INFORMATION SUPPLIED START
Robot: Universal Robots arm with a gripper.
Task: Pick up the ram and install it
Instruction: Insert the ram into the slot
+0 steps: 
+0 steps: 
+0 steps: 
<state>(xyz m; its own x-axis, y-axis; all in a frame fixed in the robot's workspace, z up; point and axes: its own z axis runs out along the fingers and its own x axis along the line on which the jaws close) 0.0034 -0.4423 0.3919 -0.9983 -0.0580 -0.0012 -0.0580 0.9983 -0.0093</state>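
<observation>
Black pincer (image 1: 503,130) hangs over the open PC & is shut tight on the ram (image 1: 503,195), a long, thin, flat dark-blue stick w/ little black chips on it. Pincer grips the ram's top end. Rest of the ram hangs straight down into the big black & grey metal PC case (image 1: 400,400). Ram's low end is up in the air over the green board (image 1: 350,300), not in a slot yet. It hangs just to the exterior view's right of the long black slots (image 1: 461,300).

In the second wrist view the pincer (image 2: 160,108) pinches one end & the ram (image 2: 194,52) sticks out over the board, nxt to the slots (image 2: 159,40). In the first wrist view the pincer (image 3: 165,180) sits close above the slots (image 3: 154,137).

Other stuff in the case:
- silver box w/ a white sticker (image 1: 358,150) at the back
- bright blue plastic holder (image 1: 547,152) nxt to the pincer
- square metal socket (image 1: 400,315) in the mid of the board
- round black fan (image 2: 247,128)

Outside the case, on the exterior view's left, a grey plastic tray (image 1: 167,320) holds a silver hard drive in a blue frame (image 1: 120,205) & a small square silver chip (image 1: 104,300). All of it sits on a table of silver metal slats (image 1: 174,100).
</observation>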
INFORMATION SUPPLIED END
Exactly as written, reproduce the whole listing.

Robot: Universal Robots arm with a gripper.
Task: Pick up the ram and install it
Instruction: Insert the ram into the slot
+0 steps: 
+0 steps: 
+0 steps: 
<state>(xyz m; its own x-axis, y-axis; all in a frame fixed in the robot's workspace, z up; point and axes: its own z axis runs out along the fingers and its own x axis along the line on which the jaws close) 0.0034 -0.4423 0.3919 -0.9983 -0.0580 -0.0012 -0.0580 0.9983 -0.0093</state>
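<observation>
Black pincer (image 1: 503,130) hangs over the open PC & is shut tight on the ram (image 1: 503,195), a long, thin, flat dark-blue stick w/ little black chips on it. Pincer grips the ram's top end. Rest of the ram hangs straight down into the big black & grey metal PC case (image 1: 400,400). Ram's low end is up in the air over the green board (image 1: 350,300), not in a slot yet. It hangs just to the exterior view's right of the long black slots (image 1: 461,300).

In the second wrist view the pincer (image 2: 160,108) pinches one end & the ram (image 2: 194,52) sticks out over the board, nxt to the slots (image 2: 159,40). In the first wrist view the pincer (image 3: 165,180) sits close above the slots (image 3: 154,137).

Other stuff in the case:
- silver box w/ a white sticker (image 1: 358,150) at the back
- bright blue plastic holder (image 1: 547,152) nxt to the pincer
- square metal socket (image 1: 400,315) in the mid of the board
- round black fan (image 2: 247,128)

Outside the case, on the exterior view's left, a grey plastic tray (image 1: 167,320) holds a silver hard drive in a blue frame (image 1: 120,205) & a small square silver chip (image 1: 104,300). All of it sits on a table of silver metal slats (image 1: 174,100).
</observation>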

What appears above is the complete answer to the exercise.